# Information provided
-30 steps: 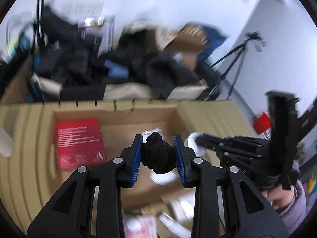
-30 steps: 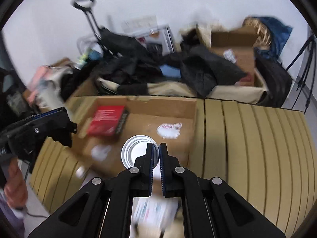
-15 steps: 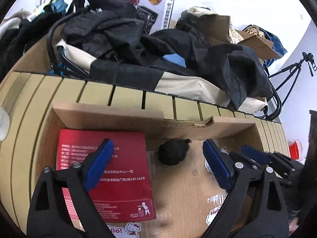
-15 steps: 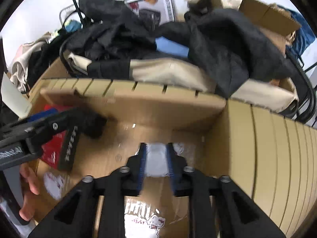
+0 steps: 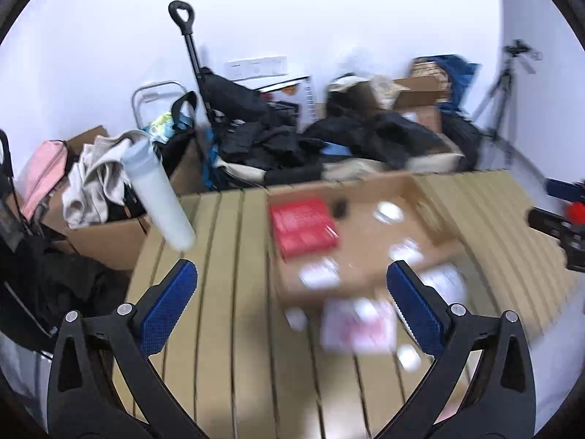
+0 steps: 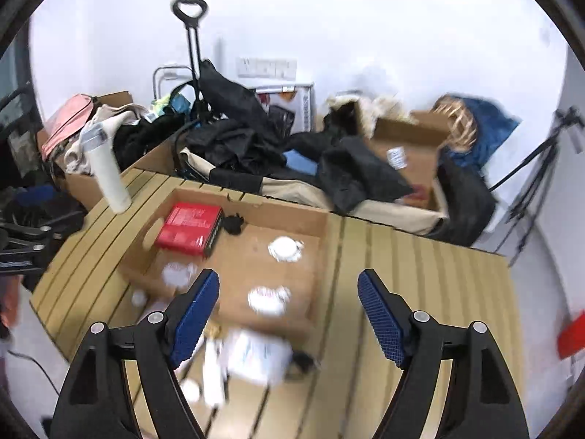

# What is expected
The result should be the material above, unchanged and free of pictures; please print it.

# Exercise answer
-30 steps: 
-30 steps: 
-15 steps: 
-15 steps: 
+0 steps: 
+0 steps: 

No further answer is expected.